Goal of the exercise:
Repeat exactly the lines of the listing below, please, starting with the first and ending with the line containing "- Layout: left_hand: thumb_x"; leave out the rest.

Working data:

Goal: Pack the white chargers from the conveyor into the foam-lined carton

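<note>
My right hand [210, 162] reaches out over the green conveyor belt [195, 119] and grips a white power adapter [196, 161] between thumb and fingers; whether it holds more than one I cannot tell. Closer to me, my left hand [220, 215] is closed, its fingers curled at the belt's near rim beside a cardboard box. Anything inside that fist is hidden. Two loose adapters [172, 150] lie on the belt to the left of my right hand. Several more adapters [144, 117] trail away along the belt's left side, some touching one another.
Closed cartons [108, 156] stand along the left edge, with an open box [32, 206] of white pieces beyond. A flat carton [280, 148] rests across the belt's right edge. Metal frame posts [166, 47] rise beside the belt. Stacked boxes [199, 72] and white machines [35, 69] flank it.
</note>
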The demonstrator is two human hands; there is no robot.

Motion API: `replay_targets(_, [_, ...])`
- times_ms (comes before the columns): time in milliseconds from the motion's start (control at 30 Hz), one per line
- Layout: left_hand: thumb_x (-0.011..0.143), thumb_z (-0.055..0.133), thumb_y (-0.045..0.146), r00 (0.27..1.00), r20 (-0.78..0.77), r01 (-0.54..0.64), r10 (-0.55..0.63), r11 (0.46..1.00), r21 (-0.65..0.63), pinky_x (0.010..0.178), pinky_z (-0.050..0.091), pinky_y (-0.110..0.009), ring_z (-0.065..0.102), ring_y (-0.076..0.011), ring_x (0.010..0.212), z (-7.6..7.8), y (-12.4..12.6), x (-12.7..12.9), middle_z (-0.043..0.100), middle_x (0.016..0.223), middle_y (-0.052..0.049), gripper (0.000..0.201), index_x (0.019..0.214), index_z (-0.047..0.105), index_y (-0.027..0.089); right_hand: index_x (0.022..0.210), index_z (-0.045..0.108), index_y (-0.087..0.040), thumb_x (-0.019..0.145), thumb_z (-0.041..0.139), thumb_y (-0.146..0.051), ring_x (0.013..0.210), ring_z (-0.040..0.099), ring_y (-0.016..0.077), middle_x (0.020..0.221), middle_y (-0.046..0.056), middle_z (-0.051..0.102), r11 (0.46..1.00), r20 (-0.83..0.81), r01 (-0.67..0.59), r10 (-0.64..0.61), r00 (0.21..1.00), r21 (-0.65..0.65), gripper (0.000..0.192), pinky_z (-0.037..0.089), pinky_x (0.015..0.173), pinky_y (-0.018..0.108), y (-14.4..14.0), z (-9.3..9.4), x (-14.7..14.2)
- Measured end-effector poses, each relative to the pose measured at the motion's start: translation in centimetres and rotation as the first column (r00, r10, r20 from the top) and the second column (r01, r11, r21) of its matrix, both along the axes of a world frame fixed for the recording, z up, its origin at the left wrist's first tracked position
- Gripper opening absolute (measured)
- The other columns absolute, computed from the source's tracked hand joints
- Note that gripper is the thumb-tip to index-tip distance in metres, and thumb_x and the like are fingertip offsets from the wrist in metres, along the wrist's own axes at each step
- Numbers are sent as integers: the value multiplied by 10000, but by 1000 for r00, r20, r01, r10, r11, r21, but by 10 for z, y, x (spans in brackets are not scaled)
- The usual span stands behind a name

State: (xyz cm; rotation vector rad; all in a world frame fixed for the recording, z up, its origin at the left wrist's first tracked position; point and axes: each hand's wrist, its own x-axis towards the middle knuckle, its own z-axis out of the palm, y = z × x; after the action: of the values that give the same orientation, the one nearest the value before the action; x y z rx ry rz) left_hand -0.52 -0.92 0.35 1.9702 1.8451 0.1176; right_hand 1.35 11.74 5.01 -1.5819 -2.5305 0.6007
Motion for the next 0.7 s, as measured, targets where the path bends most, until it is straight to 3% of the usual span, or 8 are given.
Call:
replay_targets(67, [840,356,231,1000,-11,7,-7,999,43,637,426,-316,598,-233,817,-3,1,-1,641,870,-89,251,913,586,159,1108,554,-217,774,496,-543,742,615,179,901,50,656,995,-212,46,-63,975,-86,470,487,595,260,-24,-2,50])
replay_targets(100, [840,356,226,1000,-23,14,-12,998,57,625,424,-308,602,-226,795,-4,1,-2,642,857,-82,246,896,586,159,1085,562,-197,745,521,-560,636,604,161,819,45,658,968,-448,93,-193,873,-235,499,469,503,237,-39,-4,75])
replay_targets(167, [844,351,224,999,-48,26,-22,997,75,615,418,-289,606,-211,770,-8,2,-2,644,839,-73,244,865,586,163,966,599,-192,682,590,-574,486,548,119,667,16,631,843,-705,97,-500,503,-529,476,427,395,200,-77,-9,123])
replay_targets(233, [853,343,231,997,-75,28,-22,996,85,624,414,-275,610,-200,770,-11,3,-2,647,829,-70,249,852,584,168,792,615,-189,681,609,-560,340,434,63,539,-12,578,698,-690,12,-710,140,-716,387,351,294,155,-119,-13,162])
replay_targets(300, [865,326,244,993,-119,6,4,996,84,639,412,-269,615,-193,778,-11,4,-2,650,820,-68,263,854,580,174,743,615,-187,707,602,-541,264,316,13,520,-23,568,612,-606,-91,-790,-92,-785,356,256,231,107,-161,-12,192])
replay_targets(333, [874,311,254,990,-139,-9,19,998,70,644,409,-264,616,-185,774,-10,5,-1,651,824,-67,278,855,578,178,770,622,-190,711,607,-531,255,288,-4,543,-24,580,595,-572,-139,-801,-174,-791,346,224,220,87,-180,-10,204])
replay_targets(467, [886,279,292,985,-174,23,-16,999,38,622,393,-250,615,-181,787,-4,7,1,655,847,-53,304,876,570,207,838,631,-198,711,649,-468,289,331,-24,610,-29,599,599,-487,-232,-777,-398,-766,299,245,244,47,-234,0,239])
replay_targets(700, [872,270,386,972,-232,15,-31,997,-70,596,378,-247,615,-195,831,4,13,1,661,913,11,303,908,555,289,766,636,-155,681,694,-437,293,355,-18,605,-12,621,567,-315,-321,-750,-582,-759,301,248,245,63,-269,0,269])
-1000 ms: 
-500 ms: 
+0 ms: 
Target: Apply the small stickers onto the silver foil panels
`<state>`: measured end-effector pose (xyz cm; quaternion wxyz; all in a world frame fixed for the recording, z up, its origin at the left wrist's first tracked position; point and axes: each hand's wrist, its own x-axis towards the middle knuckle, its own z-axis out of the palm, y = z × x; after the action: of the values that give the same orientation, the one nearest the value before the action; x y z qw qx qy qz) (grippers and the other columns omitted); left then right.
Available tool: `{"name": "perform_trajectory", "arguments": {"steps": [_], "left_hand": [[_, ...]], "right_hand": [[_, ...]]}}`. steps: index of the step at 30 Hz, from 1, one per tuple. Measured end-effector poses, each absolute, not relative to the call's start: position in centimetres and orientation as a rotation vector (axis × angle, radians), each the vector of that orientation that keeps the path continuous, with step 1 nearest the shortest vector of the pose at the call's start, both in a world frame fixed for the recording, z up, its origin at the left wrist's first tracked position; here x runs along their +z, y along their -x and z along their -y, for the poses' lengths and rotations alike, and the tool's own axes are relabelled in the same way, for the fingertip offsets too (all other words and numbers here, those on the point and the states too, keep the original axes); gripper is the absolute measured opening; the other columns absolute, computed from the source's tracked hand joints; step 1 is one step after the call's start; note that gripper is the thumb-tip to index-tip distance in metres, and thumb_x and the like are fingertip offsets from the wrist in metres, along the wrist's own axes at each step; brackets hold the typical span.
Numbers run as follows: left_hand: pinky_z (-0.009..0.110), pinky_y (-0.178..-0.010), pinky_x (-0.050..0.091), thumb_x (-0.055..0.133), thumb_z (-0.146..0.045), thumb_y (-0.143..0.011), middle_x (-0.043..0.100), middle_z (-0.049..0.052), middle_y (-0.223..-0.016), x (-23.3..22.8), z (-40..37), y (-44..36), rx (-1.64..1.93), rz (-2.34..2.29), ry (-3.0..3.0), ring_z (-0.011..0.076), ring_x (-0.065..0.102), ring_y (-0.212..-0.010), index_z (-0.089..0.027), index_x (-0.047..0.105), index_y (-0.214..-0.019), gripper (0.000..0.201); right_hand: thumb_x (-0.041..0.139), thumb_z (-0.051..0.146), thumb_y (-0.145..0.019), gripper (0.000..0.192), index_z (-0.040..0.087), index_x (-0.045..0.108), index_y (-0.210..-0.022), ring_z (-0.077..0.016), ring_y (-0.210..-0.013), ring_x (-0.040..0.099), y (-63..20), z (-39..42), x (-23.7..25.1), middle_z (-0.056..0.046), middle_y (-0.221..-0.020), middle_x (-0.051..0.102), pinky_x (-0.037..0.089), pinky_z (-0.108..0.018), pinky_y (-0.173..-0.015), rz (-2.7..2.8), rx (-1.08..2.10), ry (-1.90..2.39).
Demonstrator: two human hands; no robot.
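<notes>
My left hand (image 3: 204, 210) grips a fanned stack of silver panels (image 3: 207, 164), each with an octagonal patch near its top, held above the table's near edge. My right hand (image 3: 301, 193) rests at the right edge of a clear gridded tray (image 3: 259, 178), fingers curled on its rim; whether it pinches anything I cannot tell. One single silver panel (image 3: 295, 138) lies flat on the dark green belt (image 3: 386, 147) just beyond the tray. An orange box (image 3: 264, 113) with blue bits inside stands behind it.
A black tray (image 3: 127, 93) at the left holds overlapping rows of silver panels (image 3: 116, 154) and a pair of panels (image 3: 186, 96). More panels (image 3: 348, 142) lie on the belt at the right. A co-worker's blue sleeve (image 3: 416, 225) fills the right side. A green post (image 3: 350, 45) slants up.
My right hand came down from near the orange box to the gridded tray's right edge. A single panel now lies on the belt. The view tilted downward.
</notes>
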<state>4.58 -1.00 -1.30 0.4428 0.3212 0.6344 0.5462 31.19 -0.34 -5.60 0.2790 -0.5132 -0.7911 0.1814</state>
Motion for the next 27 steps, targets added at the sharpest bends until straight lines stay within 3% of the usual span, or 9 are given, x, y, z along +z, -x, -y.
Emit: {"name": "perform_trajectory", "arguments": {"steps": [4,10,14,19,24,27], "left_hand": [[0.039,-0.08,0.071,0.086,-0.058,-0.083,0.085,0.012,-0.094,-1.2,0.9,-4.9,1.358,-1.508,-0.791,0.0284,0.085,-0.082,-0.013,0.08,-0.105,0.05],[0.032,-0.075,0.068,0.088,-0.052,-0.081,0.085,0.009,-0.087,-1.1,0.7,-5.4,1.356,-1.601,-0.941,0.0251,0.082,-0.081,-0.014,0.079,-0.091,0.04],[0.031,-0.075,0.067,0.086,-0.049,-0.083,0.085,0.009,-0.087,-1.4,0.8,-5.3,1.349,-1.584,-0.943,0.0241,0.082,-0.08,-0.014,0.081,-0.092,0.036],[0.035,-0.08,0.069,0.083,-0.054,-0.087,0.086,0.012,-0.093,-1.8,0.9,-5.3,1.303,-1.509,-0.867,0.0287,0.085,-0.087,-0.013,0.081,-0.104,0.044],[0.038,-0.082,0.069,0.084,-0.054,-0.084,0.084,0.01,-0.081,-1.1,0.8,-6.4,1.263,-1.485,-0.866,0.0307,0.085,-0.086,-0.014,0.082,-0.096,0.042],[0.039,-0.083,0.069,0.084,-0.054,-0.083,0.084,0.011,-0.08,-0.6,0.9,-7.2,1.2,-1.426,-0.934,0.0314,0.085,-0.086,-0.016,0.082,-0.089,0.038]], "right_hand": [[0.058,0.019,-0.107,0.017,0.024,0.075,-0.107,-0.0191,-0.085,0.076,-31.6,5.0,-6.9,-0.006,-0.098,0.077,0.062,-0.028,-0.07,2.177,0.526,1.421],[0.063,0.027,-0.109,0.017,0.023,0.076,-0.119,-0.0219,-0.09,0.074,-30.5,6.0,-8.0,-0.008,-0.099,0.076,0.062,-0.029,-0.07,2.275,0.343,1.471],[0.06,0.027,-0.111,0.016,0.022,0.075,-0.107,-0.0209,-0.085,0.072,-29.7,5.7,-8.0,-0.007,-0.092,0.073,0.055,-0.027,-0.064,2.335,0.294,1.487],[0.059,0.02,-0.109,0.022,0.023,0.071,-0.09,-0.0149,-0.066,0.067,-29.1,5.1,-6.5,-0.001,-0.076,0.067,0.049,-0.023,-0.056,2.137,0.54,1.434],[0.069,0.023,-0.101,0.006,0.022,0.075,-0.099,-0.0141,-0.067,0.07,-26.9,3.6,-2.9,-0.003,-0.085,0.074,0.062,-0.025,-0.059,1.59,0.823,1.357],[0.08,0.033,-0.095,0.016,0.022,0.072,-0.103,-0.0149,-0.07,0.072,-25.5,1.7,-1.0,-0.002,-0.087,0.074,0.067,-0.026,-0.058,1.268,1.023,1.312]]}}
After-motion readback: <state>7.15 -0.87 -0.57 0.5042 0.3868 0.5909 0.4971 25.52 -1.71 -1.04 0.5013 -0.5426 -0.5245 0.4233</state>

The answer:
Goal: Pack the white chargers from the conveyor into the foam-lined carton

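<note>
My right hand [210, 162] reaches out over the green conveyor belt [195, 119] and grips a white power adapter [196, 161] between thumb and fingers; whether it holds more than one I cannot tell. Closer to me, my left hand [220, 215] is closed, its fingers curled at the belt's near rim beside a cardboard box. Anything inside that fist is hidden. Two loose adapters [172, 150] lie on the belt to the left of my right hand. Several more adapters [144, 117] trail away along the belt's left side, some touching one another.
Closed cartons [108, 156] stand along the left edge, with an open box [32, 206] of white pieces beyond. A flat carton [280, 148] rests across the belt's right edge. Metal frame posts [166, 47] rise beside the belt. Stacked boxes [199, 72] and white machines [35, 69] flank it.
</note>
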The demonstrator is two human hands; there is no robot.

Motion API: `replay_targets(_, [_, ...])`
- times_ms (comes before the columns): time in milliseconds from the motion's start (control at 30 Hz), one per line
- Layout: left_hand: thumb_x (-0.011..0.143), thumb_z (-0.055..0.133), thumb_y (-0.045..0.146), r00 (0.27..1.00), r20 (-0.78..0.77), r01 (-0.54..0.64), r10 (-0.55..0.63), r11 (0.46..1.00), r21 (-0.65..0.63), pinky_x (0.010..0.178), pinky_z (-0.050..0.091), pinky_y (-0.110..0.009), ring_z (-0.065..0.102), ring_y (-0.076..0.011), ring_x (0.010..0.212), z (-7.6..7.8), y (-12.4..12.6), x (-12.7..12.9), middle_z (-0.043..0.100), middle_x (0.016..0.223), middle_y (-0.052..0.049), gripper (0.000..0.201), index_x (0.019..0.214), index_z (-0.047..0.105), index_y (-0.027..0.089); right_hand: index_x (0.022..0.210), index_z (-0.045..0.108), index_y (-0.087..0.040), thumb_x (-0.019..0.145), thumb_z (-0.041..0.139), thumb_y (-0.146..0.051), ring_x (0.013..0.210), ring_z (-0.040..0.099), ring_y (-0.016..0.077), middle_x (0.020..0.221), middle_y (-0.046..0.056), middle_z (-0.051..0.102), r11 (0.46..1.00), r20 (-0.83..0.81), r01 (-0.67..0.59), r10 (-0.64..0.61), r00 (0.21..1.00), r21 (-0.65..0.65), gripper (0.000..0.192), pinky_z (-0.037..0.089), pinky_x (0.015..0.173), pinky_y (-0.018..0.108), y (-14.4..14.0), z (-9.3..9.4), x (-14.7..14.2)

The exercise is finished and nothing remains.